Ллойд посмотрел на адвоката с зарождающейся в глазах надеждой.
– Мистер Девинс, – голос Ллойда звучал очень искренне, – именно так все и было.
В то утро, только позже, Ллойд стоял во дворе для прогулок, наблюдал за игрой в софтбол и размышлял насчет того, что сказал Девинс, когда к нему подошел здоровяк заключенный по имени Мазерс и ухватил за воротник. Голову Мазерс брил наголо, как Телли Савалас, и она зловеще блестела в горячем воздухе пустыни.
– Подожди, подожди! – заверещал Ллойд. – Адвокат пересчитал все мои зубы. Их семнадцать. И если ты…
– Да, Шокли так и сказал, – кивнул Мазерс. – Поэтому он велел мне…
Колено Мазерса поднялось и врезалось в промежность Ллойда. Его пронзила ослепляющая боль, такая мучительная, что он не мог даже вскрикнуть. Ллойд рухнул на землю, держась за причинное место. Мир застлал красный туман агонии.

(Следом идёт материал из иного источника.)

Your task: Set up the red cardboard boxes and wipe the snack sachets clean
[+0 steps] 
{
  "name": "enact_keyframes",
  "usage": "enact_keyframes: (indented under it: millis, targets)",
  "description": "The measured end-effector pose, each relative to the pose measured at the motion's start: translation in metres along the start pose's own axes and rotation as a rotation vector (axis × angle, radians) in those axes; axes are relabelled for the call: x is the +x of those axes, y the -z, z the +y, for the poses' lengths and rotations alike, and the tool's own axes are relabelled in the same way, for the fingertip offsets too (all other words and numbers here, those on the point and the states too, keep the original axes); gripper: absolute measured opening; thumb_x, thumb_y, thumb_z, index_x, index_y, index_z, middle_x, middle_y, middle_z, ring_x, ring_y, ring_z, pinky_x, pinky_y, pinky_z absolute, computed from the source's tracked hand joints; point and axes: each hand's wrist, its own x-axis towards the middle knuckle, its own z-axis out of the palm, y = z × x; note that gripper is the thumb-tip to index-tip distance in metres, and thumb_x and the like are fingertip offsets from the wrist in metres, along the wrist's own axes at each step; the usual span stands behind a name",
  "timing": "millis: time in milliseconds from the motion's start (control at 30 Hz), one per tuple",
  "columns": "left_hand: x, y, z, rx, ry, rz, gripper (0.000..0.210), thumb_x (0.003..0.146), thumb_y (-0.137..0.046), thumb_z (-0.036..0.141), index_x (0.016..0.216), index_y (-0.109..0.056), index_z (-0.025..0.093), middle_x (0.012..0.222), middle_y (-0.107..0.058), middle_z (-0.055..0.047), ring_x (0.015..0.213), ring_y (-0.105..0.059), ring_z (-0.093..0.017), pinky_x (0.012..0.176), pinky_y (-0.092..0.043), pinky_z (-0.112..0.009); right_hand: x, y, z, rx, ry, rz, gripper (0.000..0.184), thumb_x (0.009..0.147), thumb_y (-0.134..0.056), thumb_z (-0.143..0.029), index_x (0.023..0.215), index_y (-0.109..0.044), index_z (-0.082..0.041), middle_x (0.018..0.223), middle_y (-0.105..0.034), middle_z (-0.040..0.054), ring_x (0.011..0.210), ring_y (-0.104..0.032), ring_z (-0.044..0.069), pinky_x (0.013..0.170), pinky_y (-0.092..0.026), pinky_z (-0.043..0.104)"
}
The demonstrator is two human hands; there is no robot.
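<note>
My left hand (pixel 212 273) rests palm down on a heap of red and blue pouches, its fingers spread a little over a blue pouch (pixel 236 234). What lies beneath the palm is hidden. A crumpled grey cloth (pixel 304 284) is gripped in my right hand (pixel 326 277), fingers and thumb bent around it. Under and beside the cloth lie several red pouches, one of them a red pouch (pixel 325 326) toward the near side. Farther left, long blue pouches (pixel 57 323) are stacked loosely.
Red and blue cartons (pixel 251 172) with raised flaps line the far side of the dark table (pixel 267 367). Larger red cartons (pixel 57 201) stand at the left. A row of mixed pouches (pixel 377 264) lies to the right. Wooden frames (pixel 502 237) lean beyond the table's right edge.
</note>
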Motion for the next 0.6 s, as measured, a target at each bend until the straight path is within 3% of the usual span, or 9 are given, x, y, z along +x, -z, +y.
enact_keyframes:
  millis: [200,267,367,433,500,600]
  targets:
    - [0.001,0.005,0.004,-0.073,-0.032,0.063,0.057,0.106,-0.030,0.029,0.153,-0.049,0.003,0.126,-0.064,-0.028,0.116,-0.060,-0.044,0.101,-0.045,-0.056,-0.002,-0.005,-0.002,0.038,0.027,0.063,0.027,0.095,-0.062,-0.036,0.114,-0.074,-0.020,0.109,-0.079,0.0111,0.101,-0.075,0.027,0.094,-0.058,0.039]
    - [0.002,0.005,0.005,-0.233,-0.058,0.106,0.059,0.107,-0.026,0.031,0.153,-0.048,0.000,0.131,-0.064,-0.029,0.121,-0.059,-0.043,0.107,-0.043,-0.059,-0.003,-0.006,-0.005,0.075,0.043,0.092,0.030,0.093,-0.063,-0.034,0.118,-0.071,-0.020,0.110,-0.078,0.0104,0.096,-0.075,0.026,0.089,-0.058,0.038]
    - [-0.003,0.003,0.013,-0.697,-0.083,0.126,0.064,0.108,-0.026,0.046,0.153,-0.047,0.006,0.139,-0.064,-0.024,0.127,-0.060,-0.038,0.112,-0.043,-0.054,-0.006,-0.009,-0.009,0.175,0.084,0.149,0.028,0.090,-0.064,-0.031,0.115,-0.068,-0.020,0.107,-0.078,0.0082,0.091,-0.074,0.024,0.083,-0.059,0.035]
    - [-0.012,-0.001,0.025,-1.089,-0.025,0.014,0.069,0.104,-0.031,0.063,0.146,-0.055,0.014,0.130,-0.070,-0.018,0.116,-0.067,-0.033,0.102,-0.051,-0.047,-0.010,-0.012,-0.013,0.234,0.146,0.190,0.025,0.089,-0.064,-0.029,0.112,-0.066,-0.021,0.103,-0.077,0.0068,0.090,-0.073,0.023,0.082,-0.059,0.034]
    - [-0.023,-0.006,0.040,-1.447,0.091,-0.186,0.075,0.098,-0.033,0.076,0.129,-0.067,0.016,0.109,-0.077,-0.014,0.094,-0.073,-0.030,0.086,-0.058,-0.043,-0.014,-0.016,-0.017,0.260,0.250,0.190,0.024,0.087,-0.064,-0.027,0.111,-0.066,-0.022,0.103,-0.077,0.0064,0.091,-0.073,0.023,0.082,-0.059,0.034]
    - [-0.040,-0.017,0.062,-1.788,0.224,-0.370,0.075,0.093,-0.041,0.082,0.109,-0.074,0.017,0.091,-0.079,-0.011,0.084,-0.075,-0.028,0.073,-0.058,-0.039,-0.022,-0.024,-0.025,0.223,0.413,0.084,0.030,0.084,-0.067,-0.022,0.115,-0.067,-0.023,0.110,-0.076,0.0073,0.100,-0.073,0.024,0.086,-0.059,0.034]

Через какое-то время – кто знал, сколько его утекло? – он смог посмотреть вверх. Мазерс по-прежнему не отрывал от него глаз, выбритая голова все так же блестела. Охранники таращились куда угодно, только не на них. Ллойд застонал и шевельнулся. По его щекам покатились слезы, нижнюю часть живота, казалось, залили расплавленным свинцом.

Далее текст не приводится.